I used to carry a lot of fear. What if I lose this? Or, ‘I have to monitor that in case something bad happens.’ Worse, I would be unsure of how to act in certain situations, whether to advance or maintain or do whatever else somebody asked me to do right away. I was petrified of anything that could be considered a step backwards. I think I once wrote that I promised myself I’d never work on a wage-basis ever again.
Now I’m starting to understand that this was foolish. It’s an attitude prevalent in what Robert calls “tactical hell.” After I formulated, at least ephemerally, what I was after, the feelings melted away. In fact, in laying out and looking at the chessboard I saw instances where there was not only nothing shameful in taking a job like that but doing so would be the best possible move.
This is what is known as Grand Strategy. It means knowing in a very deep way what it is you’re trying to accomplish. It’s important because once you understand where you intend to finish in that distant, far off sense, you can take in, in perspective, how insignificant many individual decisions are. Left or right, what does it matter? Take this, leave that – knowing how you can turn either to a productive, contributive step means you’re less dependent on circumstance and less anxiety for you to carry.
Let’s say you wanted to become something like Tyler Cowen. Tactical hell would be thinking of ways to acquire what he possesses – getting a huge audience, bothering an editor at the New York Times Book Review, setting up a blog and trying to get linked by other important writers. It would be hell because you’d probably fail at each of these things. Grand strategy would be to think of what and why you want to be like Tyler. Perhaps, it’s that he’s paid to be curious or that you think you’d find fulfillment in the intellectually productive life he appears to lead. The separation of the person and the position leads to an understanding that latter flows from the former.
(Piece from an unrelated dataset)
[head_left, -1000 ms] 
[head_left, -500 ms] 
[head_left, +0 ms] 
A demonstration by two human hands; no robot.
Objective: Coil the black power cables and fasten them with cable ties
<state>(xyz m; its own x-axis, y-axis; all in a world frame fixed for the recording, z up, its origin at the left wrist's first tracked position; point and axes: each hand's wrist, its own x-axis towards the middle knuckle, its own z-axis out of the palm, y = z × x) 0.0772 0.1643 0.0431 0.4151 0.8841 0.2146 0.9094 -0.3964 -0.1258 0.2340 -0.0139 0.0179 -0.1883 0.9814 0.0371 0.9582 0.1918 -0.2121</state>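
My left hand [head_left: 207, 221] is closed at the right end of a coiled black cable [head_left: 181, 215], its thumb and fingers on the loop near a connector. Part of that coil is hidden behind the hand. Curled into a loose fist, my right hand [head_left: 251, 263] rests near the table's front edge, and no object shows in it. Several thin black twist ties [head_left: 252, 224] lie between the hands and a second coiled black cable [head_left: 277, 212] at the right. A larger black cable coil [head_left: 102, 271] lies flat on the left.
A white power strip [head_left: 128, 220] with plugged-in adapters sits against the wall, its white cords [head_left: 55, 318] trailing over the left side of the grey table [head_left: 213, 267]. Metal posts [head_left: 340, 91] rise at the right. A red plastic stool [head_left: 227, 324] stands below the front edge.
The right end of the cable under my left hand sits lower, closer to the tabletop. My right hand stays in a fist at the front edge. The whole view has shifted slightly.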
The grand strategy is clear.
Whether you choose this class or that one, work or travel, books or people, these are small, tactical decisions. You know that the standing order is to turn each into an interesting, engaging process; everything is a challenge to examine and a chance for insight.
Think about Fight Club. The whole, it’s only after you’ve lost everything that you’re free to do anything. Well what does he really mean? I think what he’s saying has little to do with possessions. He means that after you’ve cleared out dependency and distractions, you acquire, in a way, a kind of grand strategy: a sense of self. When that becomes your only guiding principle, what is happening on the outside is irrelevant. You’re free because grand strategy gives way to formlessness. And formlessness to peace and calm and self-assurance.